Mechanism: Strand orientation is ambiguous for palindromic SNPs when allele frequencies are intermediate; flipping introduces sign errors that look like pleiotropy.
Symptom: harmonise_data() reports many palindromic SNPs dropped; remaining SNPs show heterogeneity from a handful.
Fix: Default action = 2 (infer from allele frequencies) drops MAF~0.5 palindromes; action = 3 drops ALL palindromes (most conservative); never use action = 1 (assumes forward strand) unless both GWAS are guaranteed to use the same strand convention.

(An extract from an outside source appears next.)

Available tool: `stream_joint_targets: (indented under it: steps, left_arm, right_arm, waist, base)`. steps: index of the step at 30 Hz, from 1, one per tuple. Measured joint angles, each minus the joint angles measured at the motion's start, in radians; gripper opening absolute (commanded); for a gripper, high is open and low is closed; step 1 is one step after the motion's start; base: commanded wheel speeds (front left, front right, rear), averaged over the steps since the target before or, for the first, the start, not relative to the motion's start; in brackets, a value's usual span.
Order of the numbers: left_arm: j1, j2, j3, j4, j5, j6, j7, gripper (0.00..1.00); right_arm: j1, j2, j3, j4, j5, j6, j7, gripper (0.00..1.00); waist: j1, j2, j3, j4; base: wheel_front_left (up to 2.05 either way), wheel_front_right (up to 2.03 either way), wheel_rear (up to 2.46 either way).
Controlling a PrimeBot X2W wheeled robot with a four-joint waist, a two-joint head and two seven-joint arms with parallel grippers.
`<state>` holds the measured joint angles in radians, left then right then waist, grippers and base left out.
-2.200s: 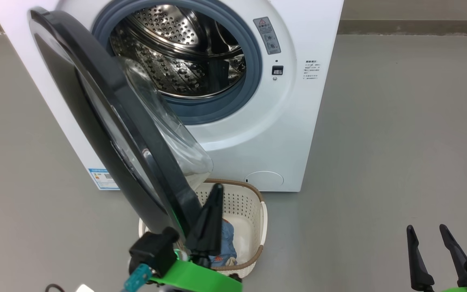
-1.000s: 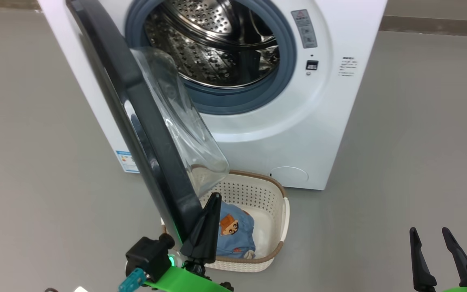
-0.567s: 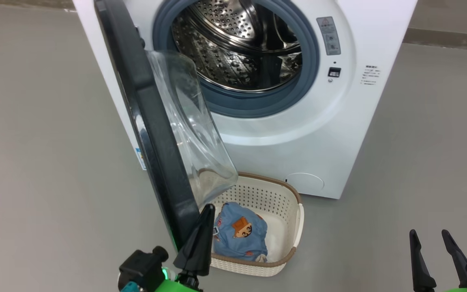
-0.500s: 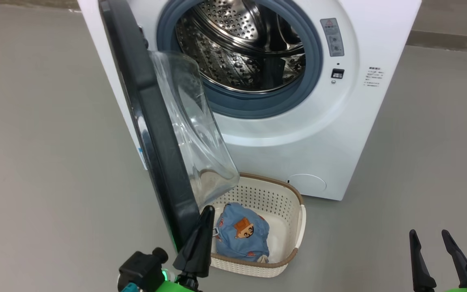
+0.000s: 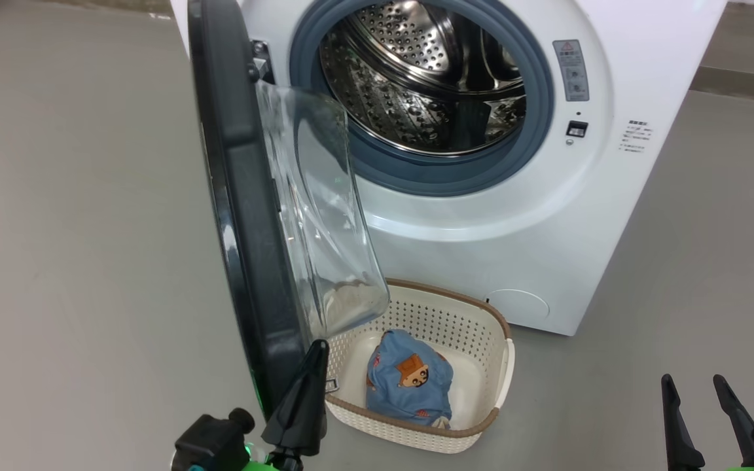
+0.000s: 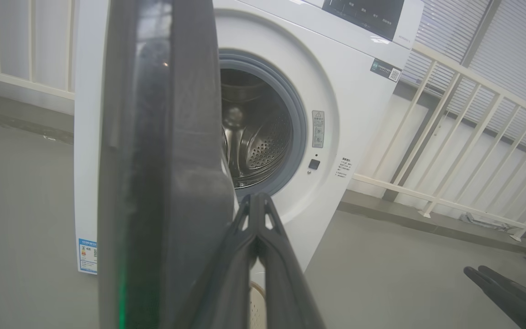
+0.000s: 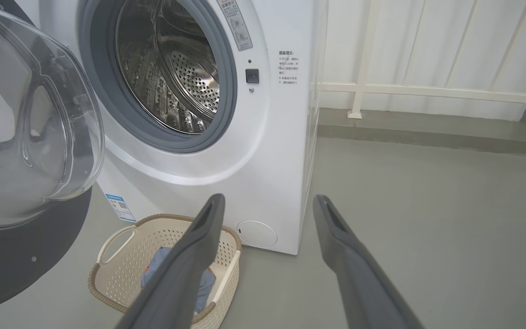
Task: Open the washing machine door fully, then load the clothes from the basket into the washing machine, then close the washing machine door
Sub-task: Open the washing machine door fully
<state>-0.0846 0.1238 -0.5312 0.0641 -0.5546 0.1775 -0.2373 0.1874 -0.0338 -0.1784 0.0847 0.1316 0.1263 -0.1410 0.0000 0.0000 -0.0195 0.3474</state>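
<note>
The white washing machine point(image 5: 521, 235) stands with its steel drum point(image 5: 429, 85) showing. The washing machine door point(image 5: 239, 229) hangs out on its left hinge, black rim edge-on to my head, glass bowl point(image 5: 324, 216) facing right. My left gripper point(image 5: 315, 353) is shut, its tip against the inner side of the door's lower rim; the left wrist view shows the gripper point(image 6: 256, 197) beside the rim point(image 6: 162, 160). The basket point(image 5: 446, 299) sits on the floor before the machine with the blue clothes point(image 5: 410, 383) bundled inside. My right gripper point(image 5: 691, 381) is open at the lower right, its empty fingers framing the right wrist view point(image 7: 268, 201) above the basket point(image 7: 167, 217).
Grey floor lies all round. A white railing point(image 7: 427, 89) and a low kerb run behind the machine's right side. A blue label sticker point(image 6: 87, 256) marks the machine's lower left corner. The glass bowl overhangs the basket's back left corner.
The door has swung further out from the machine with my shut left gripper against its inner rim. The head camera has shifted, showing more of the basket. The right gripper has kept still.
</note>
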Motion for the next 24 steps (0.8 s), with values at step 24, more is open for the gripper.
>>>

Document choice in methods.
| Threshold | Source | Rationale |
|-----------|--------|-----------|
| F-statistic > 10 per instrument | Staiger & Stock 1997 (linear IV) | Heuristic; debated (Burgess 2011 IJE; Zhao 2020 argues 10 is too low for one-sample) |
| Conditional F > 10 per exposure (MVMR) | Sanderson 2019 IJE 48:713 | Total F can be high while conditional F low; per-exposure F is what matters |
| I^2_GX >= 0.9 for Egger | Bowden 2016 IJE 45:1961 | NOME assumption; below this, SIMEX correction required |
| CAUSE >= 100 significant SNPs | Morrison 2020 Nat Genet 52:740 | Mixture model needs signal density for shared-factor estimation |
| Egger >= 10 instruments | Bowden 2015 IJE 44:512 | Power for slope test in weighted regression |
| Sample-overlap z-score correlation | Burgess 2016 Genet Epidemiol 40:597 | Use LDSC bivariate intercept as proxy; correct IVW SE accordingly |
| Clumping r2 < 0.001, 10 Mb window | TwoSampleMR default; matches GWAS LD norms | Polygenic MR; cis-MR uses r2 < 0.1 within window |
| Steiger p < 0.05 | Hemani 2017 PLoS Genet 13:e1007081 | Heuristic; subject to confounder caveat (Hemani Tilling 2022) |
| MR-PRESSO NbDistribution | 1000 exploratory; >= 5000 publication; >= 10000 stringent | Verbanck 2018 Nat Genet 50:693; precision of global p-value scales with NbDistribution |
| STROBE-MR all 20 items | Skrivankova 2021 JAMA 326:1614; BMJ 375:n2233 | Required since 2022 by most epidemiology journals |
| Bonferroni for pheWAS-MR | Standard | Many outcomes; FDR if exploratory |
Goal: Produce a defensible primary IVW estimate plus a full sensitivity battery from two-sample summary statistics.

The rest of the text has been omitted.